» MATERIAL PROVIDED
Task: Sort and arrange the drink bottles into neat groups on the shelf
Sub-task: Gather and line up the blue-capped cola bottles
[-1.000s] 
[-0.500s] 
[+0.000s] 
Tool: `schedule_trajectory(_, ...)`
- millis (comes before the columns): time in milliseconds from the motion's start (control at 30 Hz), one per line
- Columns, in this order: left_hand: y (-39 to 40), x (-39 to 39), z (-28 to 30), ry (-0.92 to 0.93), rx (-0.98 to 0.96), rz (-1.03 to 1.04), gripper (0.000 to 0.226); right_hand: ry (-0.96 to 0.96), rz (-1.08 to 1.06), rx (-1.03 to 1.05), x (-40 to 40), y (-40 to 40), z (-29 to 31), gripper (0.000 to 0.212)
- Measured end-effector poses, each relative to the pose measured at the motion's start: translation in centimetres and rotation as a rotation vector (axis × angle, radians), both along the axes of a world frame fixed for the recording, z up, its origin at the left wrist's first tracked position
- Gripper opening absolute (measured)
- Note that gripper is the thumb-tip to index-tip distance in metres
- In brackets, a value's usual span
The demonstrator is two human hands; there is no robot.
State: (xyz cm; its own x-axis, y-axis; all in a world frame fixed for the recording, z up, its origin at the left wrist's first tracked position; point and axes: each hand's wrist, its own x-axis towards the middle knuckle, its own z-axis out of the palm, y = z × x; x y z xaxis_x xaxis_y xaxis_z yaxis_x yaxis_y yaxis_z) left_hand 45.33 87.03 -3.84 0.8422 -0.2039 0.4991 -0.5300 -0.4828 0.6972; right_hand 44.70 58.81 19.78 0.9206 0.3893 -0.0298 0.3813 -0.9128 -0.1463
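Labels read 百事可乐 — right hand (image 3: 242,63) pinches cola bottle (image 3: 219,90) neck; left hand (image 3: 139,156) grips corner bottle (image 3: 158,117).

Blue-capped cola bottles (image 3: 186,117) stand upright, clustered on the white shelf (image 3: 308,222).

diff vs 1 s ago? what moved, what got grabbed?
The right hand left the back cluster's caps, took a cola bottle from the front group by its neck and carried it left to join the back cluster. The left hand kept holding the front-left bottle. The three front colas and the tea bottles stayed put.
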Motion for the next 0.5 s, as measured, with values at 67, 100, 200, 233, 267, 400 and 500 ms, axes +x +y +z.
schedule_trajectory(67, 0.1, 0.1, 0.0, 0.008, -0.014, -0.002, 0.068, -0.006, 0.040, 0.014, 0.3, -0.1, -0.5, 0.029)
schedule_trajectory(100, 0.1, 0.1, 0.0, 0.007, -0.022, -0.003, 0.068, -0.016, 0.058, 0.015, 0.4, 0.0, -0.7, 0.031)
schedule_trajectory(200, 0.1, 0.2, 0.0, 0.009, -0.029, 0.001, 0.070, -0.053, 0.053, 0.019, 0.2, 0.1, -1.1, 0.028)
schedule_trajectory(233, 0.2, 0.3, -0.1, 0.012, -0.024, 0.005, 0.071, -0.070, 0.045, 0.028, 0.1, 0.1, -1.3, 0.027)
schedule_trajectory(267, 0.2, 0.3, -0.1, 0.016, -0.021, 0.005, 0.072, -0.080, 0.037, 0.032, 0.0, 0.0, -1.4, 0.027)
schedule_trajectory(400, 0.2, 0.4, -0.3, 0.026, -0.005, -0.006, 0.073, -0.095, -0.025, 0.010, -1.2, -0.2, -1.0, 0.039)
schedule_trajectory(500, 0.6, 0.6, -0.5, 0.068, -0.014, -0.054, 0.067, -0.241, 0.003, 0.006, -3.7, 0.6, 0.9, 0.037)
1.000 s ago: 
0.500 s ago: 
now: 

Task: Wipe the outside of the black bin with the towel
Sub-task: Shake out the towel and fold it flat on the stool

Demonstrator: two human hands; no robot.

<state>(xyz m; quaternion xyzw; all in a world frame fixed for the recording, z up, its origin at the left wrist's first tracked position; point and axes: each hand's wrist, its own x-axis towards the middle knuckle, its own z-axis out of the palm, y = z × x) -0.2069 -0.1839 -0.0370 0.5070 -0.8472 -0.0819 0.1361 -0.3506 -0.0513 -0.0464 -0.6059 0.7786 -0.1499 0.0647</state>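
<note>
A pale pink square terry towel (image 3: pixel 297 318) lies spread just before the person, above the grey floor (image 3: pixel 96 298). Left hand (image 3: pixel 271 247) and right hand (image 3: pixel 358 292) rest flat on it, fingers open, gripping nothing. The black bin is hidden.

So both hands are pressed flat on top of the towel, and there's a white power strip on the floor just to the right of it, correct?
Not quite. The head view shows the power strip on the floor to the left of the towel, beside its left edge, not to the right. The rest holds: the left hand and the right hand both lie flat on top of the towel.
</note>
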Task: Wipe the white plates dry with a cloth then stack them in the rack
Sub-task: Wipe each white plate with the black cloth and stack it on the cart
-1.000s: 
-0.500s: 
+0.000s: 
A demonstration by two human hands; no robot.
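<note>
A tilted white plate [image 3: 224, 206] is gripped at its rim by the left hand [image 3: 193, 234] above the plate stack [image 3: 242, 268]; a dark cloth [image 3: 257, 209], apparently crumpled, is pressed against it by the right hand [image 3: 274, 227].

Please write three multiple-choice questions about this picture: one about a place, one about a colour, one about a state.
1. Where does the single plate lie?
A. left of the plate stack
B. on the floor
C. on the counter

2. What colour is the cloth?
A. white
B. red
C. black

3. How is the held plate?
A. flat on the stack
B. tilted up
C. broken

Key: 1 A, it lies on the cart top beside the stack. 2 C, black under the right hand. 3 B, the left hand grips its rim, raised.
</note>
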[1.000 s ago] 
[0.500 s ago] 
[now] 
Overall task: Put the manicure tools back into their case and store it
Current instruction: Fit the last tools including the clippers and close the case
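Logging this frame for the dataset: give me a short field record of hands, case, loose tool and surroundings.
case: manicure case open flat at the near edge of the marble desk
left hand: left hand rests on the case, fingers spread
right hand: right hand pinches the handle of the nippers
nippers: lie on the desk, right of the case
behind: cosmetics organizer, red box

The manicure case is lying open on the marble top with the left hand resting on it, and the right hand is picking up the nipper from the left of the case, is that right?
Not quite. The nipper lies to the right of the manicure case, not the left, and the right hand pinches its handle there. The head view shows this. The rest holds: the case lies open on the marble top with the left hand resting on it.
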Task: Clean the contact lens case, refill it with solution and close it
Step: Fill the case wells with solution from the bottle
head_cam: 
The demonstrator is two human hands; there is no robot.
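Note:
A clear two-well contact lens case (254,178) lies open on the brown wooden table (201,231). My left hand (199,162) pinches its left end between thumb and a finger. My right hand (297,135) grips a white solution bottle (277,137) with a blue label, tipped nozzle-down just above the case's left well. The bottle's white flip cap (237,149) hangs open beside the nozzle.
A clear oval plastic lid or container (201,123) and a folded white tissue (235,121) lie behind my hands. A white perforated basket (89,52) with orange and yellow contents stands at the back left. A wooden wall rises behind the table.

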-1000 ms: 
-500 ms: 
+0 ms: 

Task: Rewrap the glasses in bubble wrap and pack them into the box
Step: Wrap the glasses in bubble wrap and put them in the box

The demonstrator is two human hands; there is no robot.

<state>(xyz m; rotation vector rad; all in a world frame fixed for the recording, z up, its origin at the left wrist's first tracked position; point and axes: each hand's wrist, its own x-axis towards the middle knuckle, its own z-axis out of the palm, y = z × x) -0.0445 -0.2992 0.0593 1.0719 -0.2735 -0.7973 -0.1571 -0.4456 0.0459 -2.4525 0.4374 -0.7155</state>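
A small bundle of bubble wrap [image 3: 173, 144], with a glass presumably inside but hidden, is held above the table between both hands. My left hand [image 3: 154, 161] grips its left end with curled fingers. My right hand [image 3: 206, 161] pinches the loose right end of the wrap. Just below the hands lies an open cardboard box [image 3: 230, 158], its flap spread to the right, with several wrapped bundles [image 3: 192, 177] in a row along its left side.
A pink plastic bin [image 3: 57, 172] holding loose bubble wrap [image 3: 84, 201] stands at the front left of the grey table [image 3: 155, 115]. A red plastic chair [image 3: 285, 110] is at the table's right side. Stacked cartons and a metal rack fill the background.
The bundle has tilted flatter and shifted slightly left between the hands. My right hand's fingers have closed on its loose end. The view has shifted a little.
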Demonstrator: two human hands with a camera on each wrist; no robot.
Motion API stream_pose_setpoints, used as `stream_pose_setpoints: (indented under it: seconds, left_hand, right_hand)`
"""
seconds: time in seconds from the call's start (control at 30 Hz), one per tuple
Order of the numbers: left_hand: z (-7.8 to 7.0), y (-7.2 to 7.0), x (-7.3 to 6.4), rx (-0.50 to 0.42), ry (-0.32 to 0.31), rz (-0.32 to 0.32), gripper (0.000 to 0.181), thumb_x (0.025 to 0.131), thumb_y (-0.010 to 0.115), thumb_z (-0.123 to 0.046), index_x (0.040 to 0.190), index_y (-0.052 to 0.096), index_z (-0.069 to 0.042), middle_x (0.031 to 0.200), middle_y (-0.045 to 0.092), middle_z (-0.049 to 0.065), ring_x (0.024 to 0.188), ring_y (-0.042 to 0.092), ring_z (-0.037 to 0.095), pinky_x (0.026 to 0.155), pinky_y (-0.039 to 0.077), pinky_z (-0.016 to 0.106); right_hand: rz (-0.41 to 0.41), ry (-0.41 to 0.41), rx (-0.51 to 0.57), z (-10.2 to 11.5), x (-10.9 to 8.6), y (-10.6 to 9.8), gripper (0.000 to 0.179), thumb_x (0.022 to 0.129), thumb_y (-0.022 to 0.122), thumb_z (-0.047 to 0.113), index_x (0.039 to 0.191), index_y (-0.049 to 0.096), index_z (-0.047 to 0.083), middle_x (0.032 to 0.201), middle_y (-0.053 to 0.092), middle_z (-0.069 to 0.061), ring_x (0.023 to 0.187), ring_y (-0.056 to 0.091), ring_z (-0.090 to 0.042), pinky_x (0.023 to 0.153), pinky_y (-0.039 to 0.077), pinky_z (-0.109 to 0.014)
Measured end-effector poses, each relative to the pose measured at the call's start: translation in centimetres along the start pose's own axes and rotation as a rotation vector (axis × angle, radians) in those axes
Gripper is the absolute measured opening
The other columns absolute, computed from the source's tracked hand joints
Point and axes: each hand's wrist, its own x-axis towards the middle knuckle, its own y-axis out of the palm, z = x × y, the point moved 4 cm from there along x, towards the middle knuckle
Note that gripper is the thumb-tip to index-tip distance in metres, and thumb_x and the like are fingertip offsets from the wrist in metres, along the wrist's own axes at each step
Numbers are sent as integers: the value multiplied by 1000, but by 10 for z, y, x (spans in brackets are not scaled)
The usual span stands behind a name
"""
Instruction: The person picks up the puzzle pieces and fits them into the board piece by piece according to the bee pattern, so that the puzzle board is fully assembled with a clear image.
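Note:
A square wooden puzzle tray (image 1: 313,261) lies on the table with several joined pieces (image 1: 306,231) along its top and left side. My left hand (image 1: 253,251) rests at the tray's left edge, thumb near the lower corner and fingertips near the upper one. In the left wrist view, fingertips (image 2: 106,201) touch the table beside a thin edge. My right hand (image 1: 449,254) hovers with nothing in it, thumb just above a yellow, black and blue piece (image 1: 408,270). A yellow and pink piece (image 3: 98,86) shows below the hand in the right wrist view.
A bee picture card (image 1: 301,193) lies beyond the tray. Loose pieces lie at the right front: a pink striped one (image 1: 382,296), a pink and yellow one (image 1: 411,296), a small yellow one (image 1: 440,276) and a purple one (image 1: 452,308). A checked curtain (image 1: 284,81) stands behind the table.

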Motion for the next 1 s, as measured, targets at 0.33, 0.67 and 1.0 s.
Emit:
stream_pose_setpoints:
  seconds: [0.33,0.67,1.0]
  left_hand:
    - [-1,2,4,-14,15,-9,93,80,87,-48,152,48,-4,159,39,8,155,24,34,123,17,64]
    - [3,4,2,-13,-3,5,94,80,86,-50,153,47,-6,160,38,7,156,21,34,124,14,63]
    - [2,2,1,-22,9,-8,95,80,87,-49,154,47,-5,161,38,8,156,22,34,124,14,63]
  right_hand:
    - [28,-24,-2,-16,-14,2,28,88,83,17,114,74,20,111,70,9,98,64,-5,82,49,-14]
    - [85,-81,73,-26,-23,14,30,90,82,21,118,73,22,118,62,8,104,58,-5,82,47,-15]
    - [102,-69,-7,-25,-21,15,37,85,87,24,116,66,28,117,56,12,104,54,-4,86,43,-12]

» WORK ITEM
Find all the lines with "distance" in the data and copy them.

» WRITTEN SOLUTION
- Note that gripper is the thumb-tip to index-tip distance in metres
Note that gripper is the thumb-tip to index-tip distance in metres, and thumb_x and the like are fingertip offsets from the wrist in metres, along the wrist's own axes at each step

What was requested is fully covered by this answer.